→ Exercise aim: Among the lines below, list those containing the string "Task".

*** Opening of Exercise materials ***

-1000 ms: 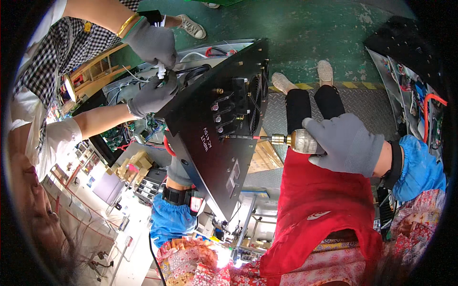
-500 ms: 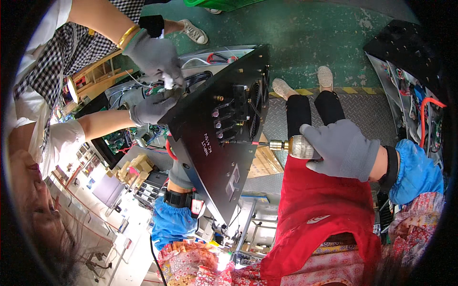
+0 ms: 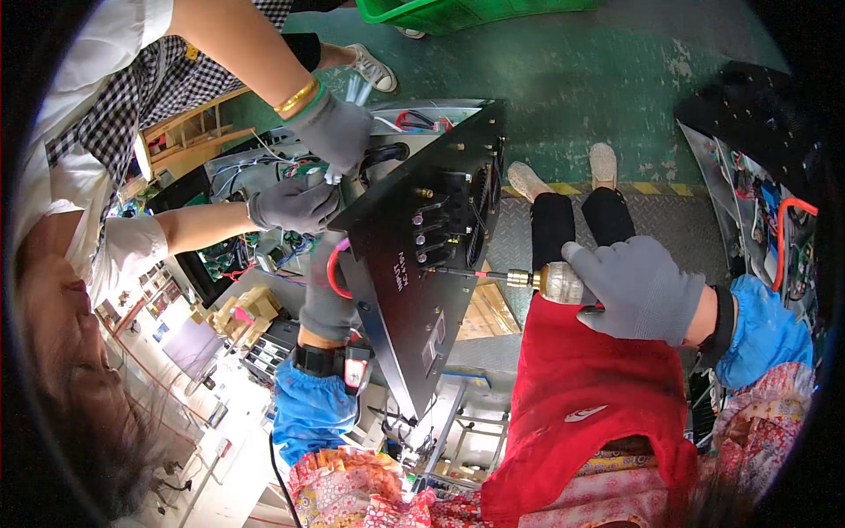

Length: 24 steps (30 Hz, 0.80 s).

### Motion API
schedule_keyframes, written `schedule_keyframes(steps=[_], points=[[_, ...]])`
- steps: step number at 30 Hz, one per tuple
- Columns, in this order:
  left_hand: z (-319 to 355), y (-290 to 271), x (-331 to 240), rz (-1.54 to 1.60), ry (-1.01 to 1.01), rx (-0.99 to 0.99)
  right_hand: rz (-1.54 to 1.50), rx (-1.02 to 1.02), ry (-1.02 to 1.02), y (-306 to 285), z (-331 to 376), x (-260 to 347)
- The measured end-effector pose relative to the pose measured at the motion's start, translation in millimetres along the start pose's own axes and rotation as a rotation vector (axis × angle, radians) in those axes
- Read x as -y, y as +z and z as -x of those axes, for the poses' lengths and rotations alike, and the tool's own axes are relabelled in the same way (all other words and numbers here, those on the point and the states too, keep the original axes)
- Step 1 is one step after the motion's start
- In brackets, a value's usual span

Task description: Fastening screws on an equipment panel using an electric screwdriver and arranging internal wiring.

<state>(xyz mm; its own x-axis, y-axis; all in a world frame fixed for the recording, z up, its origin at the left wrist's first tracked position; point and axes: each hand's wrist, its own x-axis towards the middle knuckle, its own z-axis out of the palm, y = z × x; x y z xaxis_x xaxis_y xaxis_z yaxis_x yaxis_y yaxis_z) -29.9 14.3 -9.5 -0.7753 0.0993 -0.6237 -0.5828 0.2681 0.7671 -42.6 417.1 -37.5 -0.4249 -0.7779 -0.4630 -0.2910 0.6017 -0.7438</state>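
Observation:
My right hand point(image 3: 638, 290), in a grey glove, is closed around a power screwdriver point(image 3: 561, 283). Its long bit points left, and the tip meets a black metal panel point(image 3: 400, 304) beside the lowest of several terminal screws point(image 3: 421, 239). The panel forms the upright side of an opened equipment cabinet point(image 3: 264, 169). Behind that panel is my left hand point(image 3: 326, 286), also gloved in grey, near a red cable loop point(image 3: 337, 268). Its fingers are hidden or lost among the wiring.
On the left a co-worker's two gloved hands point(image 3: 304, 202) work at wires inside the cabinet. Another opened cabinet point(image 3: 748, 185) with a red cable stands at the right. A green crate point(image 3: 458, 11) sits at the top. Cardboard point(image 3: 488, 308) lies below the driver bit.
The panel sits slightly lower and further right in view, and more of my left hand shows behind it. The driver still meets the panel. The co-worker's upper hand has moved right.

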Motion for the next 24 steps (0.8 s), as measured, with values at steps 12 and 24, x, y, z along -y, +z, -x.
schedule_keyframes(steps=[12, 24], points=[[-78, 17, -61, -0.113, -0.059, 0.245, -0.244, 0.181, 0.177, -36, 30, -32], [-93, 14, -62, -0.296, -0.197, 0.406, -0.274, -0.062, 0.111, -51, 5, -36]])
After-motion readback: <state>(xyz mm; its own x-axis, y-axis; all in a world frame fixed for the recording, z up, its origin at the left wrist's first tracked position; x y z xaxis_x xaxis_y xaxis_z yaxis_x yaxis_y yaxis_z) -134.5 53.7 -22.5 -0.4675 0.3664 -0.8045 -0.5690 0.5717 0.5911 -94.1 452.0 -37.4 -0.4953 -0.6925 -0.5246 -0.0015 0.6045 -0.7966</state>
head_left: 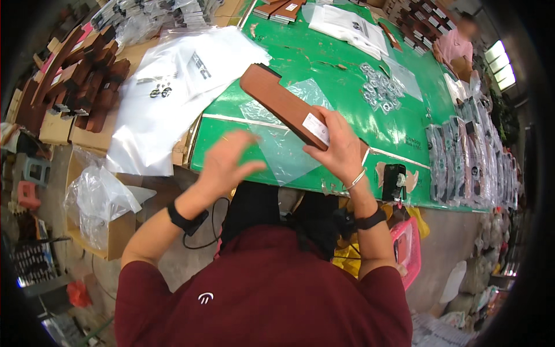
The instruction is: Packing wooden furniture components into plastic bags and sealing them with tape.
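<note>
My right hand (pixel 341 144) grips a long brown wood-grain piece (pixel 280 103) near its white label (pixel 315 128), thumb on one side and fingers on the other. The piece slants up to the left, ending in a broader rounded head with a dark ridged strip behind it. Apart from it, to the lower left, my left hand (pixel 228 162) is raised over the table's near edge. Its fingers are spread and somewhat blurred, with nothing visible in them. Beneath the piece lies a thin clear plastic bag (pixel 283 156) on the green tabletop (pixel 225 141).
Large clear plastic bags (pixel 144 124) cover the left side, beside stacked brown pieces (pixel 87 87). Small metal rings (pixel 380 88) lie on the table. Bagged pieces (pixel 468 159) stand in a row at right, near a black tape dispenser (pixel 394 182). Another person (pixel 457 46) sits far right.
</note>
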Action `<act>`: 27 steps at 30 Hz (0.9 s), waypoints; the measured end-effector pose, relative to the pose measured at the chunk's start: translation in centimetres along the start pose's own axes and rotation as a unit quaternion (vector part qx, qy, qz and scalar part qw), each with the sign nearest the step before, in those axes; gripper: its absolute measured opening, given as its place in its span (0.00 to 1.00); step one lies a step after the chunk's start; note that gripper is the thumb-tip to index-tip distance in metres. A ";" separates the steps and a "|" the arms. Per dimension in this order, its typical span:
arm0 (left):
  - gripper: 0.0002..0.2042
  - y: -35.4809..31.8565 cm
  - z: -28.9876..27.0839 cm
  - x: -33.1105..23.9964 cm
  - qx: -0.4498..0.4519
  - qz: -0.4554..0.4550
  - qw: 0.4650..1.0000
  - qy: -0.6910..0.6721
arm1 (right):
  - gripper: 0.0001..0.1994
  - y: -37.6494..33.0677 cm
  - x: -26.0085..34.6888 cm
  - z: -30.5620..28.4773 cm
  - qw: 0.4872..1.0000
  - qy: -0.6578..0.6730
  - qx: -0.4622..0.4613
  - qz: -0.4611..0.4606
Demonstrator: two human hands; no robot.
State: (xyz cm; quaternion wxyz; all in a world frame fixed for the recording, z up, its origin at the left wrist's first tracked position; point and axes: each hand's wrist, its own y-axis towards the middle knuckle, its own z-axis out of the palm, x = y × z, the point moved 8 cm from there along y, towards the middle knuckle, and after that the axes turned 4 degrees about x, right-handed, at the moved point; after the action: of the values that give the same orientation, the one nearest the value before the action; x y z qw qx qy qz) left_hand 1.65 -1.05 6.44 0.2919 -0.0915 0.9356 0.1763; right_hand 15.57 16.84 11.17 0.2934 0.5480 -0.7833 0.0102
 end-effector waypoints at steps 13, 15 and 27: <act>0.14 -1.1 9.7 -3.5 0.087 0.137 0.984 0.067 | 0.39 0.5 -5.2 6.0 0.993 0.049 0.098 -0.054; 0.10 -0.5 10.3 -3.1 0.092 0.133 0.985 0.064 | 0.39 0.9 -5.1 3.6 0.992 0.080 0.086 -0.048; 0.04 15.4 11.6 -0.3 -0.068 0.174 0.982 0.007 | 0.43 -1.0 -3.3 -3.6 0.973 0.218 -0.001 0.072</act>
State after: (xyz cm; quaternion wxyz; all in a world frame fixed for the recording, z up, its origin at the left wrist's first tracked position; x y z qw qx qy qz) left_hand 3.62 17.62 2.02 0.2436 0.0516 0.9251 0.2865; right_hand 18.77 20.48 12.28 0.4560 0.4746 -0.7378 0.1495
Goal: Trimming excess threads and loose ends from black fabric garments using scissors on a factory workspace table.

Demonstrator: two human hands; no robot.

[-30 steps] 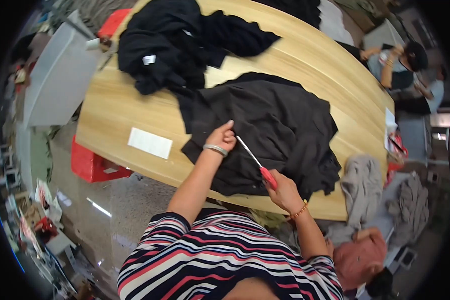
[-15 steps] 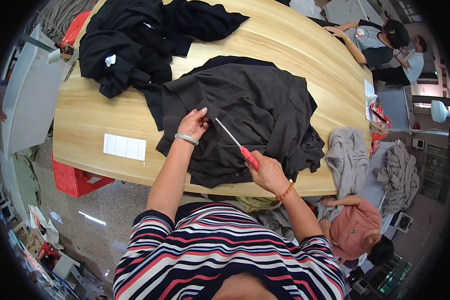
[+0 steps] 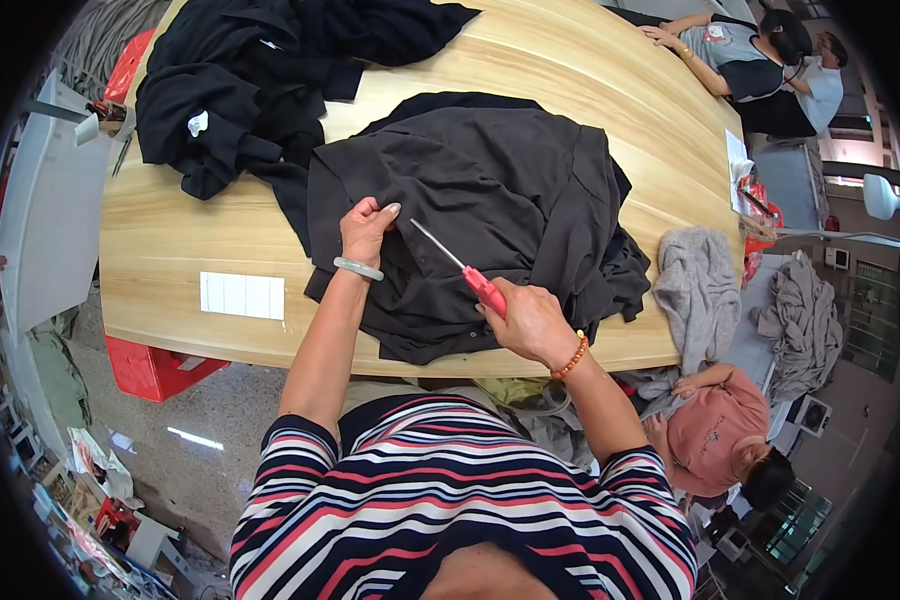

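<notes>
A long pale wooden worktop [image 3: 590, 90] fills the upper part of the view, with grey speckled floor below its near edge. On it lie two heaps of dark cloth: one black garment [image 3: 490, 210] spread at the near middle, and a second black pile [image 3: 240, 90] toward the far left. One white paper sheet [image 3: 242, 296] lies flat near the front left edge, well apart from the garment. The left hand [image 3: 367, 228], with one pale bangle at the wrist, rests on the garment with its fingers [image 3: 390, 211] closed, pinching a fold of the cloth. The right hand [image 3: 530, 320], with one orange bead bracelet, has its fingers wrapped tight around the red handle of one slim tool [image 3: 460, 268], whose thin metal shaft points up-left over the cloth toward the left hand. One red crate [image 3: 150, 365] sits under the worktop's left end. Two grey garments [image 3: 700, 290] hang at the right. Three other people are nearby: two at the far right corner, one in a pink cap [image 3: 715, 435] low on the right.
</notes>
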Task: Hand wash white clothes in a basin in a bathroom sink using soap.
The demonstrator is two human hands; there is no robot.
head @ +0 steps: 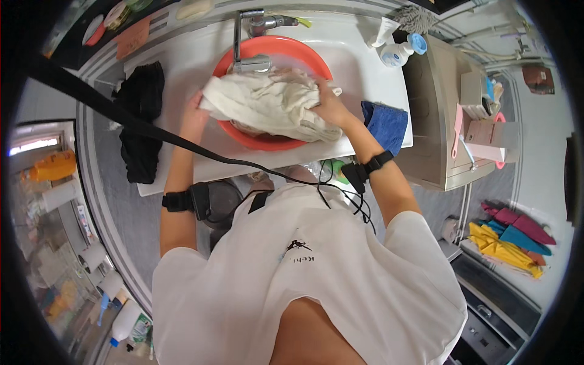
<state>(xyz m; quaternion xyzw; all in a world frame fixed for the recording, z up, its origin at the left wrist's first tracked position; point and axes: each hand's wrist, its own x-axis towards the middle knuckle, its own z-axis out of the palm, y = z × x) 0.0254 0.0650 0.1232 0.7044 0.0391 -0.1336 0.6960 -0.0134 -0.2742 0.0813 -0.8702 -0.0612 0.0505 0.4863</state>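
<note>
A white cloth garment (pixel 269 98) lies bunched over a red plastic basin (pixel 278 143) in a white sink. At its left end, my left hand (pixel 196 112) grips the cloth's edge. My right hand (pixel 332 106) holds the bunched fabric at the basin's right side. The fingers of both hands are partly hidden by cloth. A chrome faucet (pixel 255 64) reaches over the basin, its spout just above the fabric. Black straps with small devices circle both forearms.
Black clothing (pixel 143 123) lies on the sink's left edge, and folded blue denim (pixel 385 127) on the right. A pump bottle (pixel 397 54) and a white tube (pixel 384 32) stand at the back right. A washing machine (pixel 424 114) is to the right. A black cable crosses the view.
</note>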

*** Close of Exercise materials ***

→ Written solution:
Task description: Fastening screws on an equipment panel using an electric screwdriver and arranging internal wiring.
Task: Hand wash white clothes in a basin in a bathroom sink using soap.

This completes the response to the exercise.